I, personally, don’t care.
I can see from the other side of the glass that my daughter isn’t getting beaten, ignored, or being used as a step-stool to reach the shelf on which the cd player is located.
I’m good with that.

Halfway through the class, Wayne arrives.
He comes clunking through the rows of chairs, his army boots (yes, despite 5 years out of the military he still wears the damn things all the time) thumping on the floor and banging against the metal chairs.

The teacher kindly asks him to please leave his boots at the door.

So he clunks and bangs his way back out of the room, removes his boots, and returns.

Finally he makes his way to a chair behind mine.

The other mothers aren’t really looking in his direction.
But really, why would they? Their eyes are riveted to their children.

So at one point, the teacher is telling the kids to practice this one particular step by holding themselves up on something.
She says, “You can practice this while your standing beside the table, your desk at school, even the kitchen counter.”
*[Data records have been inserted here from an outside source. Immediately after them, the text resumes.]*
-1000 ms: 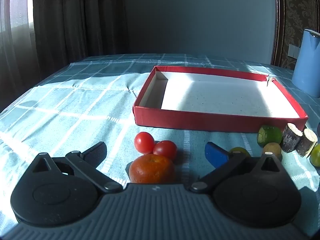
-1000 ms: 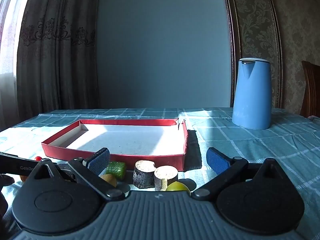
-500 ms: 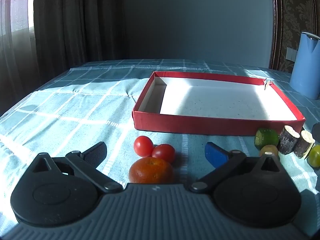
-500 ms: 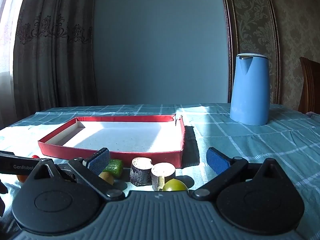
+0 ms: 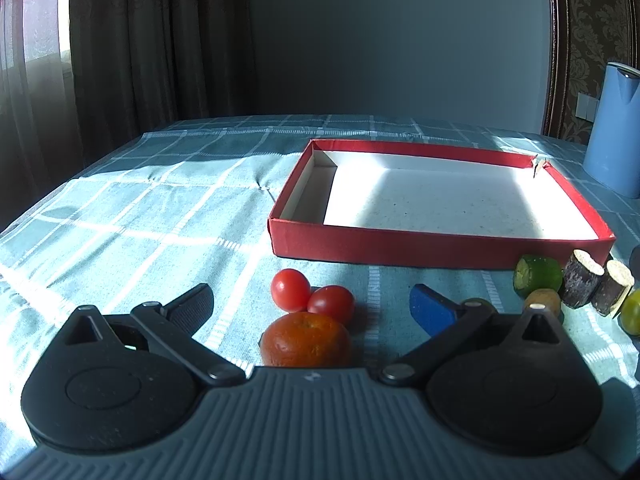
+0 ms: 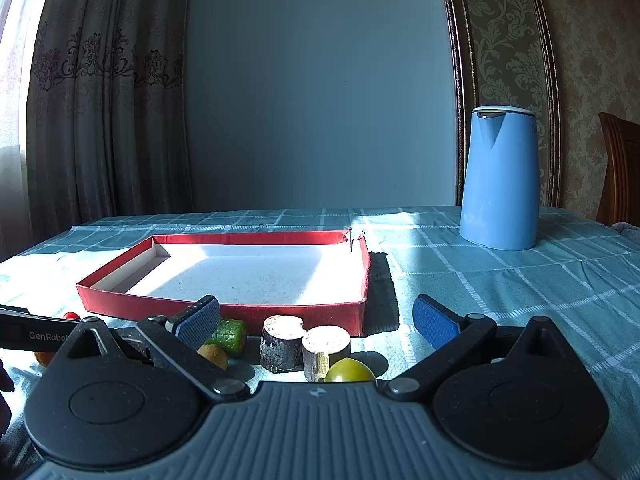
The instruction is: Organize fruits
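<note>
Presently, step in hand: approach; no fruit lies in the red tray [image 5: 436,246] yet, so by this reading the sorting has not begun.
Left claw [image 5: 310,306]: spread wide, holding nothing, low over the counter [image 5: 132,216]; the orange mandarin [image 5: 306,339] sits between its fingers, close to the claw body.
Cherry tomatoes [image 5: 312,295]: two, touching each other and just beyond the mandarin, between it and the tray's near wall.
Right claw [image 6: 316,320]: also spread and empty, facing a second cluster.
Right cluster: two bark-skinned stubs [image 6: 304,346] side by side, a yellow-green round fruit [image 6: 350,371] nearest the claw body, a green chunk [image 6: 230,336] and a small brown fruit [image 6: 214,356] by the left finger.
Next move, left: likely a closing pinch on the mandarin, then a lift over the tray wall; the tomatoes touch it and may roll when it leaves.
Next move, right: the pieces crowd together, so the fingers must straddle one without nudging its neighbours.
Edges: the tray's near wall stands upright between both clusters and the white floor; its far right corner is torn open.
Open room: the tray floor is bare throughout; the cloth left of the tray is bare.
Obstacles: a blue kettle [image 6: 498,178] stands well apart, right of the tray; the left claw's body shows at the right view's left edge, near the cluster.
</note>
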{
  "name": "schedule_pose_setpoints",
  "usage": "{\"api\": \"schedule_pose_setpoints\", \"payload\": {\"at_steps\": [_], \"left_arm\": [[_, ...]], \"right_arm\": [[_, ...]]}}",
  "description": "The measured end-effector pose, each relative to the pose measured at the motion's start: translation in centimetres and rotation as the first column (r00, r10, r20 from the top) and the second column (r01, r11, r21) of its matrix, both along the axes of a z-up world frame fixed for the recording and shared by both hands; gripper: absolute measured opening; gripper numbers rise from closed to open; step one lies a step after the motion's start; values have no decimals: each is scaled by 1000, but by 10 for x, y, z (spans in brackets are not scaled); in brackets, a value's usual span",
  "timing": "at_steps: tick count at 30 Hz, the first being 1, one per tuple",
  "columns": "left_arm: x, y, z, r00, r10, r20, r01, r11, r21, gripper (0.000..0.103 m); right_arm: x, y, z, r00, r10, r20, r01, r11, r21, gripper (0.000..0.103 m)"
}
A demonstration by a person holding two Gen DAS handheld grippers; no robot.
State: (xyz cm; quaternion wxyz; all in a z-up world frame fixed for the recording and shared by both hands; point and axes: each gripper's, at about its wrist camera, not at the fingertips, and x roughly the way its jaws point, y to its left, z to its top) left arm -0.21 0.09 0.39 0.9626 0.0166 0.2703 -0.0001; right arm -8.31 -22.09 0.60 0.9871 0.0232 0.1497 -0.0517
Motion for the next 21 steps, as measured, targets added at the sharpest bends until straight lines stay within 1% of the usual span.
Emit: {"api": "schedule_pose_setpoints", "payload": {"at_steps": [12, 17, 21], "left_arm": [[-2, -1, -2, 1000, 1, 4, -1, 1000, 3, 103], [-1, -1, -3, 1000, 4, -1, -4, 1000, 3, 103], [-1, -1, -4, 1000, 7, -4, -7, 1000, 3, 103]], "right_arm": [[-1, -2, 0, 1000, -2, 8, 2, 1000, 15, 103], [-2, -9, 0, 1000, 14, 0, -14, 998, 57, 103], [-2, -16, -1, 998, 57, -23, -54, 993, 104, 103]]}}
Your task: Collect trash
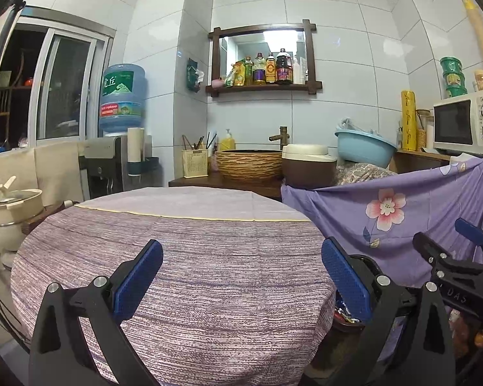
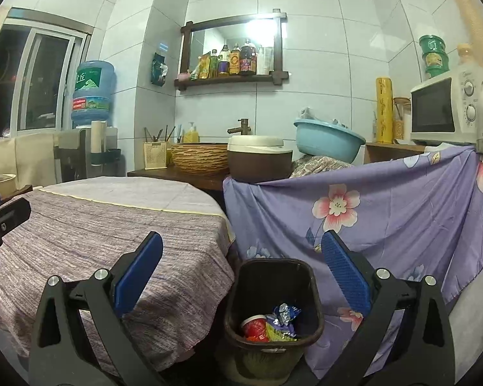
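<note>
The right gripper [image 2: 241,276] hangs with its jaws wide apart and empty, directly above the dark bin [image 2: 273,341], which stands on the floor between the table [image 2: 112,225] and a floral cloth [image 2: 386,212]. Wrappers [image 2: 273,323] lie in the bin. The left gripper [image 1: 241,276], also spread wide and empty, hovers over the table's striped cover.

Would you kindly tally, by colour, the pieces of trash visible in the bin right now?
In the dark bin:
Red wrapper: 1
Blue and silver wrapper: 1
Yellow-green wrapper: 1
Total: 3 visible; more may lie hidden underneath.
</note>
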Demonstrator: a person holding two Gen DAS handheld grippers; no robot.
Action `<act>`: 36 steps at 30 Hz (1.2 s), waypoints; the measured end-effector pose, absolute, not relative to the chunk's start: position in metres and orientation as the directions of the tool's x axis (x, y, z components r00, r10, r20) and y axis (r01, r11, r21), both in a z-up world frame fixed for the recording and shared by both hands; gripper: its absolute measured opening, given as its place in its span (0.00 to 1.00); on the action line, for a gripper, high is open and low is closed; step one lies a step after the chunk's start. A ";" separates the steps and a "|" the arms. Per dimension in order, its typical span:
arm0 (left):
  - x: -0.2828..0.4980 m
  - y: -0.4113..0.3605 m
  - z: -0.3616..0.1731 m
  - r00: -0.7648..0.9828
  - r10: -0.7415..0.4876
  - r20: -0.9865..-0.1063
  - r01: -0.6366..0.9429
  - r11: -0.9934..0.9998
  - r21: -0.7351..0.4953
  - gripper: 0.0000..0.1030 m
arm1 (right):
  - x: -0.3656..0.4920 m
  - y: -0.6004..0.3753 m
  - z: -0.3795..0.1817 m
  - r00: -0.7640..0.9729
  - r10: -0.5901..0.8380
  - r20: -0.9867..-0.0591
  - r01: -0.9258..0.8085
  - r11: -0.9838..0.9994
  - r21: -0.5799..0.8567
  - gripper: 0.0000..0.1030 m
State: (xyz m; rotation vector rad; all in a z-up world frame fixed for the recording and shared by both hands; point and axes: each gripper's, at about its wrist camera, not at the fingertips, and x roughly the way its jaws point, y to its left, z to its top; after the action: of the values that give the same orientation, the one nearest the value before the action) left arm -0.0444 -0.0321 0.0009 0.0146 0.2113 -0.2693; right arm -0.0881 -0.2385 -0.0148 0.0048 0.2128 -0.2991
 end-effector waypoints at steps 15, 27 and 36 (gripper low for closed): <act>-0.050 -0.030 0.000 0.947 -0.259 -0.192 0.259 0.965 -0.023 0.95 | -0.095 -0.235 -0.017 0.929 -0.306 -0.209 0.304 0.952 -0.042 0.94; -0.048 -0.027 -0.001 0.948 -0.248 -0.197 0.246 0.969 -0.038 0.95 | -0.095 -0.234 -0.017 0.925 -0.314 -0.213 0.311 0.949 -0.051 0.94; -0.048 -0.026 -0.003 0.947 -0.249 -0.205 0.245 0.968 -0.043 0.95 | -0.094 -0.233 -0.017 0.924 -0.314 -0.218 0.310 0.949 -0.050 0.94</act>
State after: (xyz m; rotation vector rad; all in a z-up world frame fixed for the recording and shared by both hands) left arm -0.0477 -0.0264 -0.0027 -0.0168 0.2105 -0.2517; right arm -0.0945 -0.2332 -0.0174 -0.0144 0.2263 -0.3202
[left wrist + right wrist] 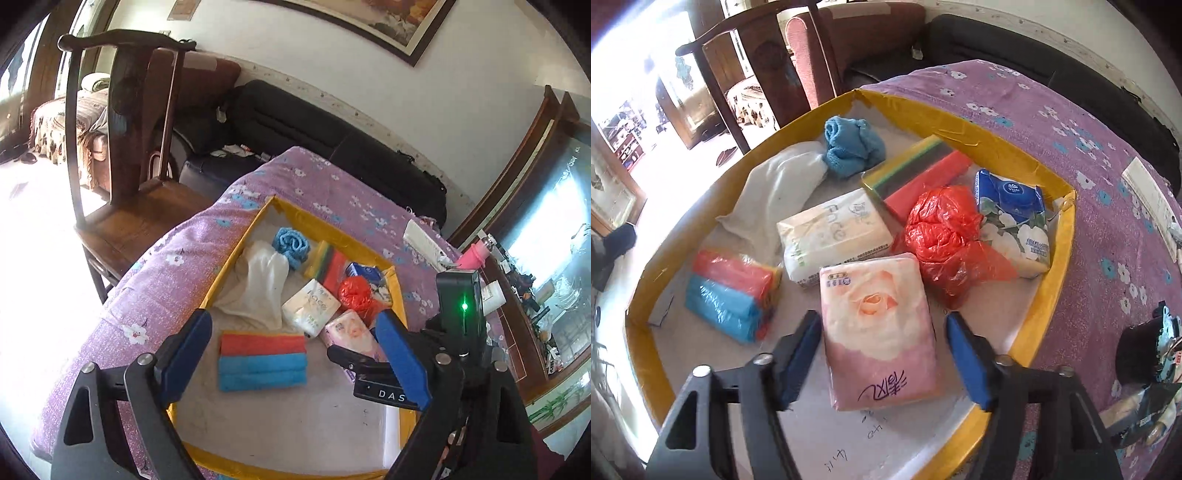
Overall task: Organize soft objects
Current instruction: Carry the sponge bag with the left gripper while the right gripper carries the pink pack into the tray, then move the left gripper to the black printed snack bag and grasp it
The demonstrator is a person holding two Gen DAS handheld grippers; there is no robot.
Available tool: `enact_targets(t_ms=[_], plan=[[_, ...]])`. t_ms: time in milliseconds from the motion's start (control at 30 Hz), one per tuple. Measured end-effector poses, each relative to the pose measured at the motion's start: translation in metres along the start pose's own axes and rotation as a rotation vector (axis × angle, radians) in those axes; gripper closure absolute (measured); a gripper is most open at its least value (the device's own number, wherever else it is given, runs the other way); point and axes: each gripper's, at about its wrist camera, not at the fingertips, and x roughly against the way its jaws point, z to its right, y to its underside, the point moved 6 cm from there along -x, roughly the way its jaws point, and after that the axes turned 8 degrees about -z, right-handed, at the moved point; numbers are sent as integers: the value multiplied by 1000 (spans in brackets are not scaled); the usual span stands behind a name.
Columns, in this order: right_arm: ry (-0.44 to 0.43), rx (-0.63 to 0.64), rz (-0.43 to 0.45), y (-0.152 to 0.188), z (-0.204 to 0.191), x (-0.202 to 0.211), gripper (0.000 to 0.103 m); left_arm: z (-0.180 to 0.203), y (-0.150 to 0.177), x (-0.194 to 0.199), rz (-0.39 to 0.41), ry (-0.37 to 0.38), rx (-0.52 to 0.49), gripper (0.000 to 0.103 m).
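Observation:
A shallow tray with a yellow rim [242, 236] [1056, 258] lies on a purple flowered cloth. It holds a red and blue sponge pack [263, 360] [729, 290], a white cloth [258, 284] [775, 192], a blue towel [291, 245] [851, 146], a white tissue pack [310, 306] [833, 236], a pink tissue pack [351, 332] [877, 332], a red plastic bag [354, 291] [942, 236], a blue tissue pack [1015, 225] and striped sponges [916, 177]. My left gripper [295, 354] is open above the sponge pack. My right gripper [884, 354] is open, its jaws on either side of the pink pack without touching it.
The right gripper's body [458, 302] shows at the right of the left wrist view. A wooden chair [122, 155] stands to the left of the table, a black sofa [314, 125] behind it. A white remote [424, 242] lies on the cloth to the right of the tray.

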Motion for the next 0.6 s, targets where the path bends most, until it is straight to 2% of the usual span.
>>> enact_targets(t_ms=[100,200,267,400,600], plan=[[-35,-13,57,0,1,17,26,5,-4,8,24,6,9,12],[-50,-28,138,4,8,50,18,16,-3,17,43,16,14,12],[-14,-33,194,12,17,72,13,26,1,20,48,15,-4,11],[82,-38,266,40,43,107,12,62,18,18,19,20,-67,11],[147,-147,308,103,114,142,10,134,49,4,-42,31,-223,11]])
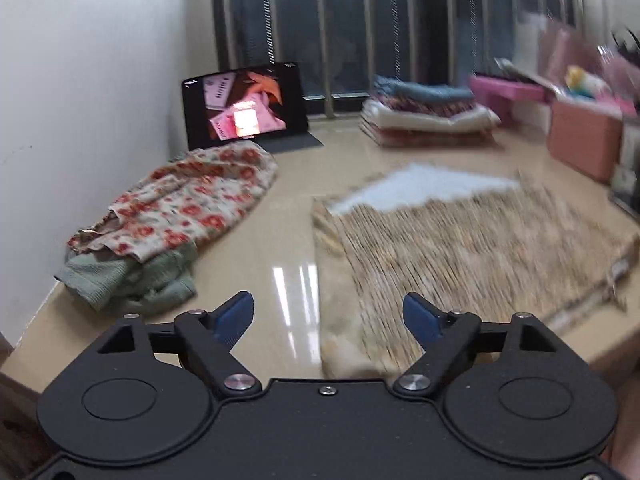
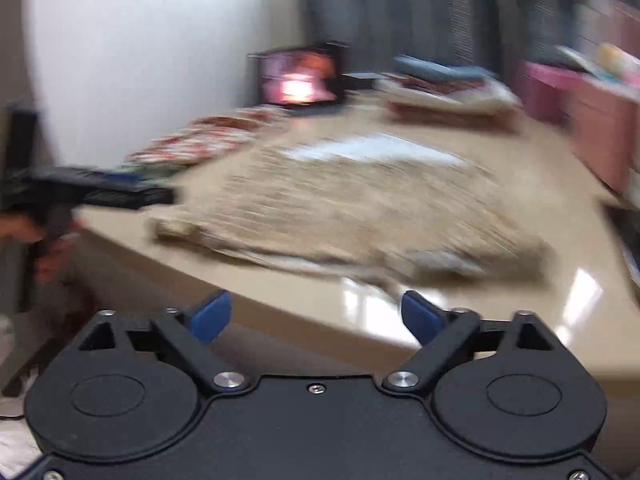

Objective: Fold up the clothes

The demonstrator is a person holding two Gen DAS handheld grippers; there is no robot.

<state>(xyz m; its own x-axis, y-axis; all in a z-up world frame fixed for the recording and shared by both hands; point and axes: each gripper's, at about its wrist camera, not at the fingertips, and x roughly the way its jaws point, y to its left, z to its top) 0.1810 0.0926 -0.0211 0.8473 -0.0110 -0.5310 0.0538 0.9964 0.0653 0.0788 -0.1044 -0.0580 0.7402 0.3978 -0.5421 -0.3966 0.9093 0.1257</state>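
Note:
A beige garment with thin brown stripes (image 1: 472, 248) lies spread on the glossy tan table (image 1: 280, 248), a pale blue-white patch at its far end. My left gripper (image 1: 329, 312) hangs open just over the garment's near left corner, nothing between its blue pads. The right wrist view is blurred: the same garment (image 2: 360, 208) lies across the table (image 2: 560, 312). My right gripper (image 2: 316, 314) is open and empty, short of the table's near edge. The left gripper (image 2: 120, 194), held by a hand (image 2: 48, 248), shows at the left there.
A floral cloth (image 1: 192, 200) lies heaped on a green knit (image 1: 132, 280) at the left by the white wall. A lit tablet (image 1: 244, 104) stands at the back. A stack of folded clothes (image 1: 428, 114) sits back right, pink boxes (image 1: 584, 136) beyond.

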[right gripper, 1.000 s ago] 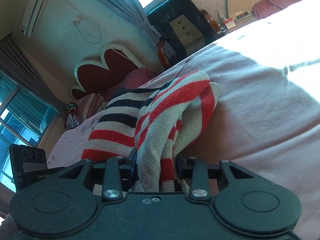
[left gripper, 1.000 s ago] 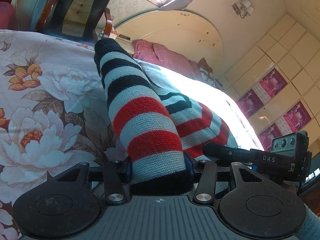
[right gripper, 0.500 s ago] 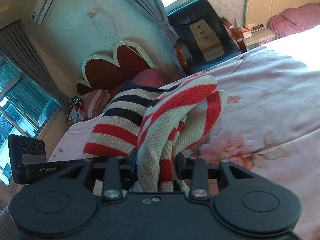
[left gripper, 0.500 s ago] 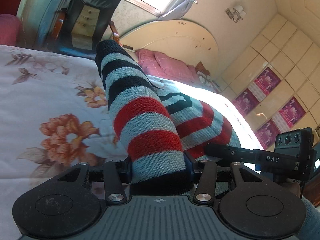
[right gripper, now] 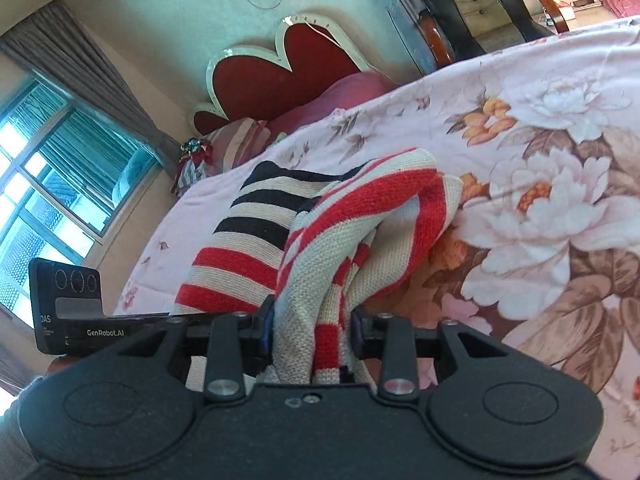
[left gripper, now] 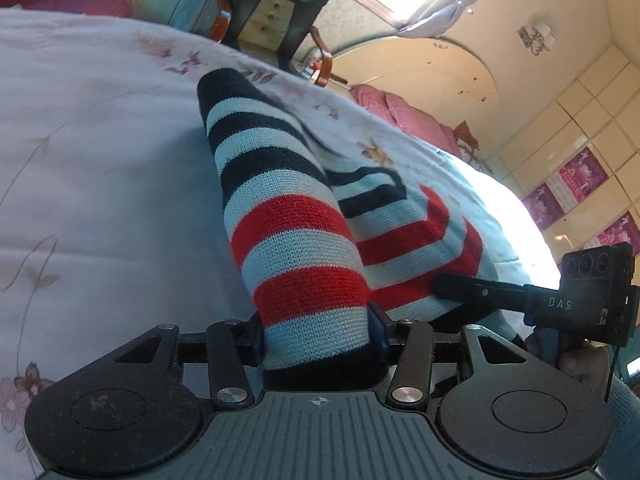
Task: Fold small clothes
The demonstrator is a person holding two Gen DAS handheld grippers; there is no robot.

Cue to Wayne: “While eating a sandwich.”

I laugh.
Because it’s so stupid it’s funny.
But the other mothers are still staunchly looking forward.

The class continues on, fairly uneventfully.
Which surprises me because normally Wayne would have been poking his head between mine and the woman next to me to make ‘peanut gallery’ comments.
The ‘peanut gallery’ is surprisingly quiet.

I turn around to see something like this.

Obviously this is a picture taken in my house, but you get the idea.
So I give him a few pokes, and he wakes up, and mumbles, “I wasn’t sleeping. I was thinking about something really important.”

He does manage to stay awake for the remainder of the class.
But he’s been behaving himself for far too long.
I can sense something brewing in the air (no, thank God he didn’t fart, if that’s what you’re expecting, but with Wayne it can never be ruled out…that or loud belches, they’re both fair game in public places).

No.
He leans forward, pokes his head between the gaggle of mothers who are watching their future prima ballerinas with baited breath…

image from here

…and says, “I hope you’ve been watching carefully, because you guys are up next.”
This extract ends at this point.